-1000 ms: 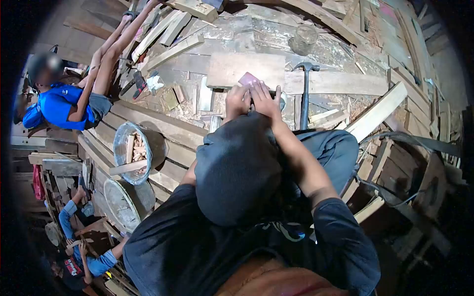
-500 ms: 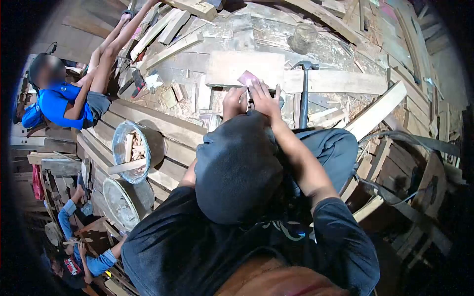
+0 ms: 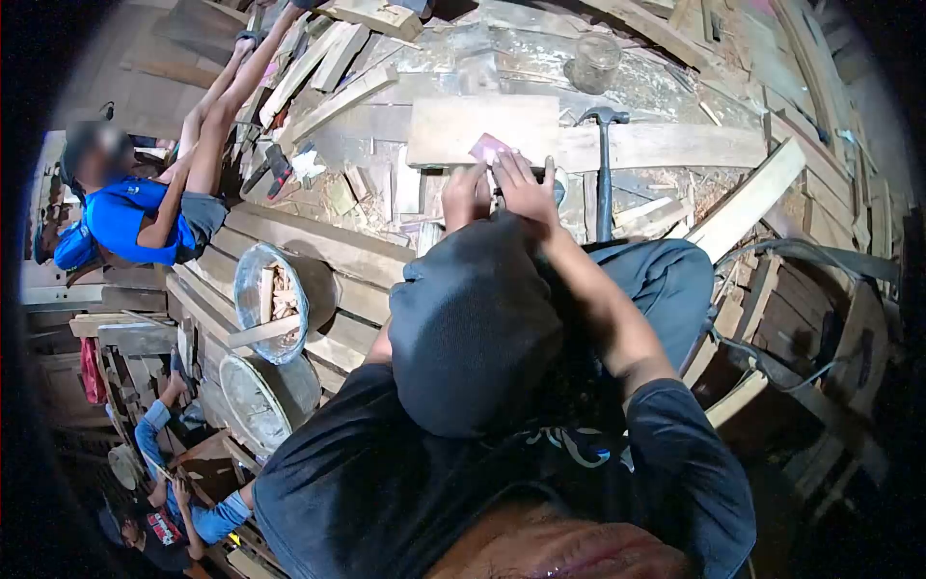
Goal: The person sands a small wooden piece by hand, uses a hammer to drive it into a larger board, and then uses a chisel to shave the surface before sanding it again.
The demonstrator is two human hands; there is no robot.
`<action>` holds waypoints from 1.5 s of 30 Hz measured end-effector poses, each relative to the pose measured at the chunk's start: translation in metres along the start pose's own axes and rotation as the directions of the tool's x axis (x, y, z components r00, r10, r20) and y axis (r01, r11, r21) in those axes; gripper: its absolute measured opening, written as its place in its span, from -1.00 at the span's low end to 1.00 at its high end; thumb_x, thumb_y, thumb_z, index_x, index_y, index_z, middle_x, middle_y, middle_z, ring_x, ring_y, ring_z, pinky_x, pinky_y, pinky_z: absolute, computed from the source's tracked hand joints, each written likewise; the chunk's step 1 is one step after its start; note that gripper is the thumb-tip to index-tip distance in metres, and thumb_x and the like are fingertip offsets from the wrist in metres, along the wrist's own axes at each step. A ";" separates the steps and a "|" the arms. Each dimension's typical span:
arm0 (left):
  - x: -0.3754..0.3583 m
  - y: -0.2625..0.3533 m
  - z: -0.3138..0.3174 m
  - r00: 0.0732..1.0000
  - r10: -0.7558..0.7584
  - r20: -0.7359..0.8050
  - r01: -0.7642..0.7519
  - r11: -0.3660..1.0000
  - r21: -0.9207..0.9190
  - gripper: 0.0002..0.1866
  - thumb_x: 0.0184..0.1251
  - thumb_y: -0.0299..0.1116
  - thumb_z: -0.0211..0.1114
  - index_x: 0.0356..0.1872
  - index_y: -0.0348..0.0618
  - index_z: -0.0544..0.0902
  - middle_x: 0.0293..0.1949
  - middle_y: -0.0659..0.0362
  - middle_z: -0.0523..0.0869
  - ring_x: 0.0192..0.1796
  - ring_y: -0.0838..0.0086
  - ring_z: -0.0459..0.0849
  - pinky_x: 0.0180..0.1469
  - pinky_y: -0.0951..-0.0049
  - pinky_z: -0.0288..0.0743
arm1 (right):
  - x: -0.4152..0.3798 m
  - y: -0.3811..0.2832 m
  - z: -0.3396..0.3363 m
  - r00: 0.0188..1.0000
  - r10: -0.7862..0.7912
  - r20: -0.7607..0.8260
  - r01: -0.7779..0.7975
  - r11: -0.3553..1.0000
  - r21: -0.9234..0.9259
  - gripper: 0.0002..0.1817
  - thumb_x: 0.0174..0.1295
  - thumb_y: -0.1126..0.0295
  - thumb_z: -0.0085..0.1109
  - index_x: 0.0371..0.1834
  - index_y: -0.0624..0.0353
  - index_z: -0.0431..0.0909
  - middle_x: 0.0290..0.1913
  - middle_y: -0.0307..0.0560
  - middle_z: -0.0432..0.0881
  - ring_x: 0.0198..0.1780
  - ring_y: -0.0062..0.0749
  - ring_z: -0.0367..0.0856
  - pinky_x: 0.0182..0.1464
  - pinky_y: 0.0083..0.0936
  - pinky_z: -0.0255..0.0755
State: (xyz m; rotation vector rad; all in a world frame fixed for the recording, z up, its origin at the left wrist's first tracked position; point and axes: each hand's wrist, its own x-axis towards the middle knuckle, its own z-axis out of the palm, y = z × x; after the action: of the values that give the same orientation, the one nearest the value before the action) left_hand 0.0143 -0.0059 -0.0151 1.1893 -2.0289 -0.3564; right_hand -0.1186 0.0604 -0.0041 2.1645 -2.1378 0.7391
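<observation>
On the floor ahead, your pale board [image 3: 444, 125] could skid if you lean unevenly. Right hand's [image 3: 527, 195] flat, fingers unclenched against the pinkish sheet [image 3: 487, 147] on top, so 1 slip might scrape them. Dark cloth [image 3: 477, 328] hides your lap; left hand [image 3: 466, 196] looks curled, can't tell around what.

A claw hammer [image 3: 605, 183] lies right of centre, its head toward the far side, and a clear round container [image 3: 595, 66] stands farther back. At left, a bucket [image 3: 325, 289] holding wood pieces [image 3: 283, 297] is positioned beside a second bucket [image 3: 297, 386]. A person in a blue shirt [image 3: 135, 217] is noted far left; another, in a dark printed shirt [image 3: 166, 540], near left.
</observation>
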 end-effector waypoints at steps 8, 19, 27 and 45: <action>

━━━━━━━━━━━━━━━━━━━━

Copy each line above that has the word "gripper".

`<action>` holds waypoints from 1.5 s of 30 Hz measured end-effector poses, each relative to the pose measured at the chunk's start: translation in metres along the start pose's own axes and rotation as the directions of the tool's x axis (x, y, z components r00, r10, r20) and y axis (r01, r11, r21) in those axes; gripper: its absolute measured opening, written as its place in its span, from -1.00 at the span's low end to 1.00 at its high end; thumb_x, thumb_y, thumb_z, index_x, index_y, index_z, middle_x, middle_y, middle_z, ring_x, ring_y, ring_z, pinky_x, pinky_y, pinky_z: absolute, computed from the source's tracked hand joints, each written likewise; the chunk's step 1 is one step after its start; note that gripper is the thumb-tip to index-tip distance in metres, and thumb_x and the like are fingertip offsets from the wrist in metres, along the wrist's own axes at each step. A ";" separates the steps and a "|" the arms. Each dimension's typical span:
  - gripper: 0.0002..0.1866
  - gripper: 0.0002..0.1817

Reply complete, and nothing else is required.